The WordPress file wp-comments-post.php is responsible for accepting comments and is globally accessible. Disallowing access to this file altogether would mean nobody can ever submit a comment, regardless of what is configured in WordPress.

The Basic Idea

The basic idea to fight spam is to only allow commenting if the referrer is your server. That’s always the case for legitimate commenters, because they have to be on the corresponding page using a browser to actually type and submit the comment. Spammers normally don’t set the referrer so they would be turned away.

For that to work we have to manually configure the web server which is running WordPress. I use nginx and stopped using Apache for performance reasons.

nginx

We have to set valid referrers for which we conveniently choose nginx’s server_name variable, which has to be manually set for every virtual host.

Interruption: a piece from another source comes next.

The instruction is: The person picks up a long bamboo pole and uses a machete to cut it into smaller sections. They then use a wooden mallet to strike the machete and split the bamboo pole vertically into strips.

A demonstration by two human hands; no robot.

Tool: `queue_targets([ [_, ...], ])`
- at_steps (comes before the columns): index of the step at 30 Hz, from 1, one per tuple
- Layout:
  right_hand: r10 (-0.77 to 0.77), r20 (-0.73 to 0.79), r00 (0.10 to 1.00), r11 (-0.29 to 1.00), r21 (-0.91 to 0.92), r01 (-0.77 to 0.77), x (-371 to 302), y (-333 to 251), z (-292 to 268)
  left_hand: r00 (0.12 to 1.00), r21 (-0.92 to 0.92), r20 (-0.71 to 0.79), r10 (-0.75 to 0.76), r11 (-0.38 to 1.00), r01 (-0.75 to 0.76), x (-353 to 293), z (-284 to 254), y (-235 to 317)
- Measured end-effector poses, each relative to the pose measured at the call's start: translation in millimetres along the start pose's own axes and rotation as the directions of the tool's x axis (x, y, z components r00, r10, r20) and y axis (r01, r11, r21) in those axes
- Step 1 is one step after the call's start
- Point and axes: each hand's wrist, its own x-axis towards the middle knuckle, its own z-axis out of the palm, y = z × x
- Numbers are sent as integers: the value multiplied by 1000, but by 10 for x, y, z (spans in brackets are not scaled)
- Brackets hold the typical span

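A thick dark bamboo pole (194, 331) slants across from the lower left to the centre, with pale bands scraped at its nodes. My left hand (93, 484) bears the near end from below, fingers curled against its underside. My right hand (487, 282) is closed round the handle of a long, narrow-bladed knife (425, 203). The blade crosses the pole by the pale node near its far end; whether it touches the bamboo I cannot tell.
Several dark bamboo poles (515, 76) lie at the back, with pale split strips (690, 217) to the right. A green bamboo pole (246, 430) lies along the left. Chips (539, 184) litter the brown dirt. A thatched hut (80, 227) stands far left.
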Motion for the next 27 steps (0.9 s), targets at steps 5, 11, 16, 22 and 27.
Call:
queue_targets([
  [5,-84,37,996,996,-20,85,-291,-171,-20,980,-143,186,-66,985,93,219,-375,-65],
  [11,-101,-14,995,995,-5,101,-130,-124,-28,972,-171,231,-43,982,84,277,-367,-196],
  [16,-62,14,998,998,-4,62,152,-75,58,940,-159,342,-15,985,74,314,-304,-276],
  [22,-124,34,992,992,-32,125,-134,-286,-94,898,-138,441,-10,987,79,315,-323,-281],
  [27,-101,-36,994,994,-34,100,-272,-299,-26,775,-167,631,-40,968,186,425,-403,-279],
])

This is most likely the domain name. In my case it’s michaelnordmeyer.com.

location ~ /wp-comments-post\.php$ {
  valid_referers server_names;
  if ($invalid_referer) { return 403; access_log off; }
  include sites-available/php-fpm.include;
}

To be able to execute PHP for valid comments, we have to include the PHP settings so nginx knows how to submit the request to PHP. As I run Ubuntu Server all settings are stored in /etc/nginx/sites-available/. I chose to have a modular configuration setup so I included the settings from a file called php-fpm.include which looks like this:

location ~ \.php$ {
  include snippets/fastcgi-php.conf;
  fastcgi_pass unix:/var/run/php/php7.1-fpm.sock;
  fastcgi_keep_conn on;
}

Yours might look differently. I especially use a socket and not TCP to connect to PHP.

Logging is disabled for this particular use case to keep the logs clean (access_log off).

Apache

It should be a easy to adapt this to Apache. If there’s no equivalent server_name variable then just use your domain name.

Conclusion

Regardless if comments are enabled in WordPress or not spammers won’t be able to submit spam anymore. And we don’t need a potentially insecure plugin for that.